Your response needs to be the data below, retyped exactly.

Supplied data →

——

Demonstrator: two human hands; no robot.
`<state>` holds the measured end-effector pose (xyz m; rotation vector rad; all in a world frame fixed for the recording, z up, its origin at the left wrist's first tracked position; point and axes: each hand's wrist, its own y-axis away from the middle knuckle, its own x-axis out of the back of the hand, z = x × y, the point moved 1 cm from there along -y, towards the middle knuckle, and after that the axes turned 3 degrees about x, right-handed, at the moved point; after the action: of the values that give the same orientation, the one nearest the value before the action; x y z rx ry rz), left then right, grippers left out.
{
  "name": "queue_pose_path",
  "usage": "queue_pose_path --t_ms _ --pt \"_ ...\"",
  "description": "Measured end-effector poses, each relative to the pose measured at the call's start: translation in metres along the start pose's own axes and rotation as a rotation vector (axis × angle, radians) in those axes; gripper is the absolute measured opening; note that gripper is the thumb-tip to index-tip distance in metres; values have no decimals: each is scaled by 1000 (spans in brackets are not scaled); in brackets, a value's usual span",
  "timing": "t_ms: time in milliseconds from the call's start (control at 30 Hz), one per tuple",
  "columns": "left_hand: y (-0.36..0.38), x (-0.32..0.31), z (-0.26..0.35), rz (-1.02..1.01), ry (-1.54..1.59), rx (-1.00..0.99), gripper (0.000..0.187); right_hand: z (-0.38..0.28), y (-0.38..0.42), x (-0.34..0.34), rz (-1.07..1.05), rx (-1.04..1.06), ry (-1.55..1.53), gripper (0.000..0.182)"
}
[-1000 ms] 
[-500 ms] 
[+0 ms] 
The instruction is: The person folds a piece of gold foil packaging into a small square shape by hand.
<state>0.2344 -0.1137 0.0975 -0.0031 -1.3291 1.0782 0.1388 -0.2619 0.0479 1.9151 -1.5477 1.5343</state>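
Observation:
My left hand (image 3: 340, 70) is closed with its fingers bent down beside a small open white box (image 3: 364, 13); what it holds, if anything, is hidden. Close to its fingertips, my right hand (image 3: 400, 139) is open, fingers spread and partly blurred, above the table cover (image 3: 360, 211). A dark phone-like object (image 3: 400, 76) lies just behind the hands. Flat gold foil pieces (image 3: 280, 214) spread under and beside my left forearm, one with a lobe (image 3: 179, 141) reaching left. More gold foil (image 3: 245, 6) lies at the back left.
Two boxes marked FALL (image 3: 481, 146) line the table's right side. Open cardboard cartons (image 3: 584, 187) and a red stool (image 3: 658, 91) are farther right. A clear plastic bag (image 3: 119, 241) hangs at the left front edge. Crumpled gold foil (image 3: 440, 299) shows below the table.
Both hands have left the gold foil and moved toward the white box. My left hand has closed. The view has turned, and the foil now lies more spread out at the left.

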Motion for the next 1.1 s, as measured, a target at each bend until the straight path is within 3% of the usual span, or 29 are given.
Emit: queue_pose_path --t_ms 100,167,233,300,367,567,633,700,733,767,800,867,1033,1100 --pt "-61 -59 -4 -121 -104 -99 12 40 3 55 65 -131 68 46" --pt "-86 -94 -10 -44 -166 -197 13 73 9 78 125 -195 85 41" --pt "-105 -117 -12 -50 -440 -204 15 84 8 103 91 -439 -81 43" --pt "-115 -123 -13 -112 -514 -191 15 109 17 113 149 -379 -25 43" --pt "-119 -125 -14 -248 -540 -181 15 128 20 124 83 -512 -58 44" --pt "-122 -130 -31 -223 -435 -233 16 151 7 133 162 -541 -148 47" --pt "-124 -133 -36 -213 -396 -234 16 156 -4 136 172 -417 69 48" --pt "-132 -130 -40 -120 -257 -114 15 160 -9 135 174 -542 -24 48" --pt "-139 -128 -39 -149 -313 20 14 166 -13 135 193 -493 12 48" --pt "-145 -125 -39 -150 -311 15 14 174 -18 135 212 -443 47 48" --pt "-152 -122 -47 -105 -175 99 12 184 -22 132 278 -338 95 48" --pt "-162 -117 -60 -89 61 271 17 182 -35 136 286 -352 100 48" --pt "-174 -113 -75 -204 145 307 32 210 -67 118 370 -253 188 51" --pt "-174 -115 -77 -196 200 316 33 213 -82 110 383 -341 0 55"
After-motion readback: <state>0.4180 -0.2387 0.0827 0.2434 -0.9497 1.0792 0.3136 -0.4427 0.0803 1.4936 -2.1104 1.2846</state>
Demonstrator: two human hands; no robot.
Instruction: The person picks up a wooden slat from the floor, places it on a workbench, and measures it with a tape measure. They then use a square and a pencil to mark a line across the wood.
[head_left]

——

Final answer →
Demonstrator: two human hands; no robot.
`<state>` holds the measured end-effector pose (xyz m; rotation vector rad; all in a world frame fixed for the recording, z up, its origin at the left wrist's first tracked position; point and axes: each hand's wrist, its own y-axis away from the middle knuckle, its own x-axis out of the back of the hand, z = x × y, the point moved 1 cm from there along -y, towards the middle knuckle, and after that the axes turned 3 degrees about x, right-handed, at the moved point; after the action: of the values that give the same orientation, the one nearest the value before the action; x y z rx ry rz), left then right, grippers left out.
{
  "name": "queue_pose_path",
  "usage": "queue_pose_path --t_ms _ --pt \"_ ...\"",
  "description": "Measured end-effector poses, each relative to the pose measured at the call's start: translation in metres along the start pose's own axes and rotation as a rotation vector (axis × angle, radians) in those axes; gripper is the absolute measured opening; note that gripper is the thumb-tip to index-tip distance in metres; values have no decimals: each is scaled by 1000 (spans in brackets are not scaled); in brackets, a value's usual span",
  "timing": "t_ms: time in milliseconds from the call's start (control at 30 Hz), one per tuple",
  "columns": "left_hand: y (-0.36..0.38), x (-0.32..0.31), z (-0.26..0.35), rz (-1.02..1.01), ry (-1.54..1.59), rx (-1.00..0.99), gripper (0.000..0.187); right_hand: z (-0.38..0.28), y (-0.38..0.42), x (-0.34..0.34), rz (-1.07..1.05), rx (-1.04..1.06), ry (-1.55..1.53), gripper (0.000..0.182)"
}
[-1000 ms] 
[-500 ms] 
[+0 ms] 
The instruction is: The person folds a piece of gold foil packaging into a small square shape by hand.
<state>0.2344 -0.1137 0.0975 -0.0031 -1.3291 1.0782 0.1388 -0.2619 0.0479 1.9151 -1.5477 1.5343</state>
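Observation:
My left hand (image 3: 340, 70) is closed with its fingers bent down beside a small open white box (image 3: 364, 13); what it holds, if anything, is hidden. Close to its fingertips, my right hand (image 3: 400, 139) is open, fingers spread and partly blurred, above the table cover (image 3: 360, 211). A dark phone-like object (image 3: 400, 76) lies just behind the hands. Flat gold foil pieces (image 3: 280, 214) spread under and beside my left forearm, one with a lobe (image 3: 179, 141) reaching left. More gold foil (image 3: 245, 6) lies at the back left.
Two boxes marked FALL (image 3: 481, 146) line the table's right side. Open cardboard cartons (image 3: 584, 187) and a red stool (image 3: 658, 91) are farther right. A clear plastic bag (image 3: 119, 241) hangs at the left front edge. Crumpled gold foil (image 3: 440, 299) shows below the table.
Both hands have left the gold foil and moved toward the white box. My left hand has closed. The view has turned, and the foil now lies more spread out at the left.
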
Motion for the next 1.1 s, as measured, a target at each bend until the straight path is within 3% of the usual span, or 29 are given.
Emit: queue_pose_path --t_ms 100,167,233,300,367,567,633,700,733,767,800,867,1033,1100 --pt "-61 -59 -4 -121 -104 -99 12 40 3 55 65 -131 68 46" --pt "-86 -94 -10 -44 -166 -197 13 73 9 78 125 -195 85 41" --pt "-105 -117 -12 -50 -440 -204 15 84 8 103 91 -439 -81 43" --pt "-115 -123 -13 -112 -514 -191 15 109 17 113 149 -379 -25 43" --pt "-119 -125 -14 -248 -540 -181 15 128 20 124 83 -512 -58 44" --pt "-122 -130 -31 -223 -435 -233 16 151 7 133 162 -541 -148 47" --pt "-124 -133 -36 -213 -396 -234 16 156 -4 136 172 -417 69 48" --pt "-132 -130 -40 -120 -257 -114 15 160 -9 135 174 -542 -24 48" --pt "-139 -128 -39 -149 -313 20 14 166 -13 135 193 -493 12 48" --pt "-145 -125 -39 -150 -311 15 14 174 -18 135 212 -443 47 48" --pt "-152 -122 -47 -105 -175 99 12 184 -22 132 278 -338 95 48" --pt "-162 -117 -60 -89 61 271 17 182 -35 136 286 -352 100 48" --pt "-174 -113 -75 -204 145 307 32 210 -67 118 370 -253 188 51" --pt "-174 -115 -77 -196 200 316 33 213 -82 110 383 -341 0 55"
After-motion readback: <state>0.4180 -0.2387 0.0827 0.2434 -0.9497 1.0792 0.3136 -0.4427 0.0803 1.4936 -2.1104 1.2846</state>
Demonstrator: two human hands; no robot.
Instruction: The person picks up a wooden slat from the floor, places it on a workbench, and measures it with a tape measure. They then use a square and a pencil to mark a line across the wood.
[head_left]

Fully answered, the exercise is complete.